迷惑だなと思いながらも、リオネル先輩のもとへ行くことにした。
「やったことないのか、それなら練習しておいた方がいいな」
リオネル先輩は棚から小さめの魔石を取り出して、杖を振る。
「手、入れてみろ」
「わかりました」
手を入れてみれば、見た目と中身のサイズが全然違うことがわかる。
「長時間保たないが、魔石内の作業では大体やる。要領はわかったか」
「わかりました」
すぐにできるようにはならないだろうが、この環境下では、できるようになるまで自分で練習するしかない。
***
ダンジョン保全機構 春の島管区から、アクアハースまでは非常に遠い。
今回は制圧班も事務班も魔法班も関係なく、前日から馬車で出発し、港町に一泊することになっていた。
もちろん、王立騎士団も同じだ。
そして私たちが港町に一泊する理由、魔法工事の内容は、もう皆が知るところとなっている。
ーーありがとうソレニオ殿下! ありがとうダンジョン保全機構!
港町の夜景に混ざり、デカデカと掲げられている光る垂れ幕を、宿屋の一室から眺める。
最近は忙しさのあまり忘れてしまっていたけど、アクアハース・リストレーションは事業開始当初の目的を、やっと達成できるのだ。

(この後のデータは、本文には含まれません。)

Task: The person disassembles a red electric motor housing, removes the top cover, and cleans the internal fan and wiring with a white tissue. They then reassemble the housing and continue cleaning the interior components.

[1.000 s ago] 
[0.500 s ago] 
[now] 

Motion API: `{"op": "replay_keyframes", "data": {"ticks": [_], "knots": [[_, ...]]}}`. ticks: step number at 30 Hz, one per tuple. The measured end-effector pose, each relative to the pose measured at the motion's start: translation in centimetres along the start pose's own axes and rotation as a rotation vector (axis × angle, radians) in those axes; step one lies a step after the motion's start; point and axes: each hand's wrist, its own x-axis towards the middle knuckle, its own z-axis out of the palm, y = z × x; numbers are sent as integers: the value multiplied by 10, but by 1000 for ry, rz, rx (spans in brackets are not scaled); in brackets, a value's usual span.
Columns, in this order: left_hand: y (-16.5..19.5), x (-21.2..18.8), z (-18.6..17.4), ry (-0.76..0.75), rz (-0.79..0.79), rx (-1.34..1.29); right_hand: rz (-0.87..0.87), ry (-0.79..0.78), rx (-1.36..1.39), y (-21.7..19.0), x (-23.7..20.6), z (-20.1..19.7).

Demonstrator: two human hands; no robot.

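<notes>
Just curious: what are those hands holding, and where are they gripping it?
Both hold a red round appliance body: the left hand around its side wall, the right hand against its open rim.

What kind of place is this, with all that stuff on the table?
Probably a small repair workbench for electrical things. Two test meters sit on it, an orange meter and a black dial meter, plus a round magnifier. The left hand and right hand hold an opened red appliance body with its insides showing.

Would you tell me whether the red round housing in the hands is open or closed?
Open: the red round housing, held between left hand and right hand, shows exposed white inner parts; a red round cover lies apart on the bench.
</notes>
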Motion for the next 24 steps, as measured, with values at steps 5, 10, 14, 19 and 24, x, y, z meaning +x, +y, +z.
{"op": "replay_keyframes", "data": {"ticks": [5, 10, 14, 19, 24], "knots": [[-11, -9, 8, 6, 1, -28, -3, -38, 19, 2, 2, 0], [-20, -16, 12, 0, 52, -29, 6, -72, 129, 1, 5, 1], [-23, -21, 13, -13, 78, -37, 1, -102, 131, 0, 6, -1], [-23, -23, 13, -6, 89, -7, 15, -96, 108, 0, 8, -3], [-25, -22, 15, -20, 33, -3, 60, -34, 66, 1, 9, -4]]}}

「ヴィオラー。これ、すごくない? まだ工事してないのに」
「アクアハースの運用継続は絶望的だったのよ。運用継続という判断をしてくれただけでも、感激だと思うわ」
ヴィオラの言う通り、港町に乗り入れたときには、たくさんの人が私たちの馬車を歓迎していた。窓から見えたその光景を思い出して、工事が終わっていないというのに、私まで感慨深くなってしまいそうだ。
「ラウル先輩にも見てもらいたかったね」
「⋯⋯そうね。伝えに行きましょう、アレイシオ殿下にも」
二人で顔を見合わせて頷きあう。
私は明日、先輩たちや王立騎士団の人たちと最終の打ち合わせをして、ソレニオ殿下の演説を聞いたら、アクアハースで魔法工事をする。

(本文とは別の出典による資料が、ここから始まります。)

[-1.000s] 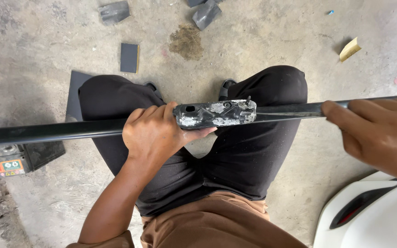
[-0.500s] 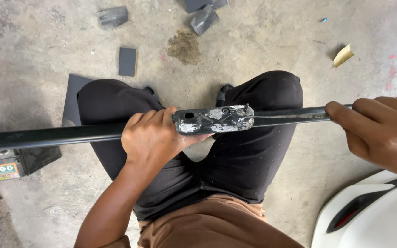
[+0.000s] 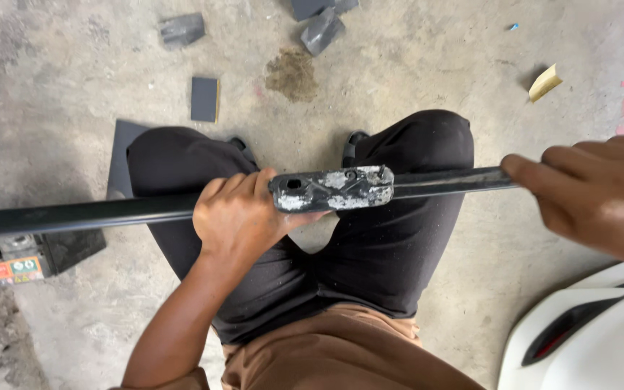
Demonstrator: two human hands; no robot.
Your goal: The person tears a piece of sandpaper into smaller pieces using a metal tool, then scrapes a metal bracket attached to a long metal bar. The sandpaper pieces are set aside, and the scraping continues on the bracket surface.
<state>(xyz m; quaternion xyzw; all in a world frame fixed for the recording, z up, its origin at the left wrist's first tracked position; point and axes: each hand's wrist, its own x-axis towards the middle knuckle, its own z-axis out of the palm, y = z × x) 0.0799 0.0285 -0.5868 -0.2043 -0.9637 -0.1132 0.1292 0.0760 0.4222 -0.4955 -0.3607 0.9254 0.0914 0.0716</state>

ヴィオラはソレニオ殿下が演説する環境を朝から整え、その後はソレニオ殿下と事務班長と共に、アクア男爵から誘いを受けている夜の宴会の打ち合わせに参加するらしい。
つまり魔法工事が無事終わったら、今日は町をあげての大宴会ということだ。
「セリア。無事、戻って来てね」
ラウル先輩もアレイシオ殿下も参加できないけど、私たちだけでも元気に楽しもう。そう言って抱きしめ合った。